Nel momento in cui percepì il grido, tra un abbaio di cani e un miagolio di gatti, il Caiazzi aveva già raggiunto il terrazzino che dalla cucina di casa Cominelli dava sulla corte e si apprestava a violare la portafinestra per poi entrare e darsi da fare.
Si bloccò all’istante.
Il tempo di scrutare il buio che lo circondava cercando di cogliere qualche segno sospetto e risentì il grido.
Non veniva da molto lontano, e metteva qualche brivido: una simile sirena d’allarme non sarebbe stata inascoltata a lungo.
Capì allora che i suoi sogni di gloria finivano lì. Qualche bastardo doveva aver avuto la sua stessa idea agendo proprio in prossimità di casa Cominelli.

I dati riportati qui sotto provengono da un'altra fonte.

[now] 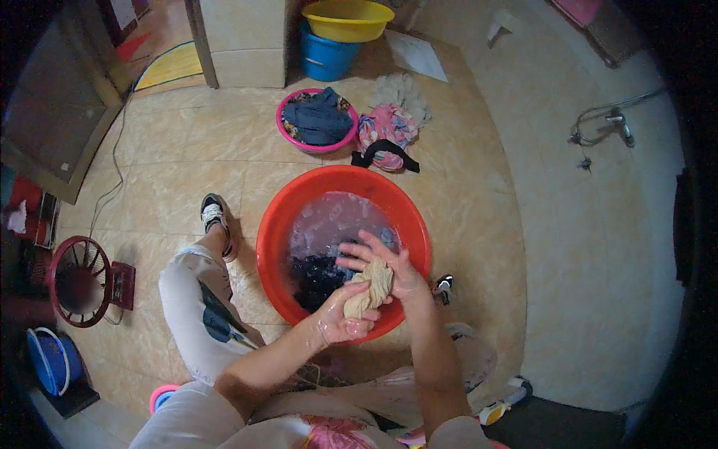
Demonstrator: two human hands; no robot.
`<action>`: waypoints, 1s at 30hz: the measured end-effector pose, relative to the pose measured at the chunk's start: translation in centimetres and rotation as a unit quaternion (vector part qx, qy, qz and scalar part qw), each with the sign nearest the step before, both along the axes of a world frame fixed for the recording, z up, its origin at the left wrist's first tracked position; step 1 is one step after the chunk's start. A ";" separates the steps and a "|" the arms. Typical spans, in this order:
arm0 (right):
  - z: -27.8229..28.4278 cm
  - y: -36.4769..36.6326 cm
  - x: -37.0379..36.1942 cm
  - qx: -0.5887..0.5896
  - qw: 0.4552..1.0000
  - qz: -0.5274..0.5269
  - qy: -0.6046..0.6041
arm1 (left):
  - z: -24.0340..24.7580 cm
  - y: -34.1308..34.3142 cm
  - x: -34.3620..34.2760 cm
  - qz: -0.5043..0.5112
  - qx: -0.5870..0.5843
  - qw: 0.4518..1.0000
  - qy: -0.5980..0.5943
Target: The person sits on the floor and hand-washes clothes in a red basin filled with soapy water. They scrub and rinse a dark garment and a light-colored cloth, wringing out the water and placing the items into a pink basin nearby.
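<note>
A beige cloth (370,289), wet and twisted into a bundle, is between my two hands above a red basin (269,247). My left hand (348,313) is closed around its lower end, wet up to the wrist. My right hand (389,266) has its fingers spread out, and the cloth rests against its palm. Below, the basin holds cloudy, sudsy water (329,224) with dark clothes (318,277) soaking in it. My hands and the cloth hide part of the basin's near right side.
Beyond the basin stand a pink basin (280,127) of clothes and a clothes pile (389,127) on tiles. A yellow basin (348,22) sits on a blue bucket (327,56) at the back. A dark red fan (78,280) and blue pail (54,363) are left; a wall tap (619,127) is right.
</note>
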State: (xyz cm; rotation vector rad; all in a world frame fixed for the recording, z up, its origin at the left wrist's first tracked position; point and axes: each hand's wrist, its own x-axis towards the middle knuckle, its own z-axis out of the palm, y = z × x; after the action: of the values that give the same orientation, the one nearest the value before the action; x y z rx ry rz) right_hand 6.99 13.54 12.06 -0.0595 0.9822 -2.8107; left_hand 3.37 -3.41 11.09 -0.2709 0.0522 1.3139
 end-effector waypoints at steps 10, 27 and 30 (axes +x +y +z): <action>0.0 -2.0 0.9 0.077 0.973 -0.112 -0.184 | -0.2 -0.9 0.2 0.004 -0.032 0.997 0.070; -7.3 -6.9 -1.7 0.712 0.622 -0.242 -0.218 | -10.6 0.8 2.4 0.090 -0.217 0.521 0.821; -9.7 -7.5 -1.5 0.697 0.604 -0.145 -0.357 | -11.6 -0.3 3.9 0.186 -0.172 0.532 0.808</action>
State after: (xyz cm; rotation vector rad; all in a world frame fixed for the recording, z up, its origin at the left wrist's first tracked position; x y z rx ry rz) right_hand 5.48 6.06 2.38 1.3101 2.5311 -1.0954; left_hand 7.27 -3.73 -0.50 0.7739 1.9667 1.5338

Non gli restava altro da fare.
Basta, via!, prima di finire in un altro guaio.
Rimise in tasca i ferri, saltò di sotto, due metri, e prese la via della fuga.
Uscito in via Manzoni, girò a destra, correndo e di tanto in tanto guardandosi alle spalle.
Giunto all’angolo con via Boldoni girò ancora a destra con l’idea di imboccare via Plinio e salire verso il quartiere Novareno, da cui si dipartivano quattro o cinque viuzze che avrebbero disorientato eventuali inseguitori. Per conto suo aveva già deciso di allungare il passo e raggiungere il cimitero con la certezza che, nascosto tra le tombe, nessuno l’avrebbe cercato e men che meno, nel caso, trovato.
A quel punto, l’eco delle grida dell’Emerita era già morto nell’aria.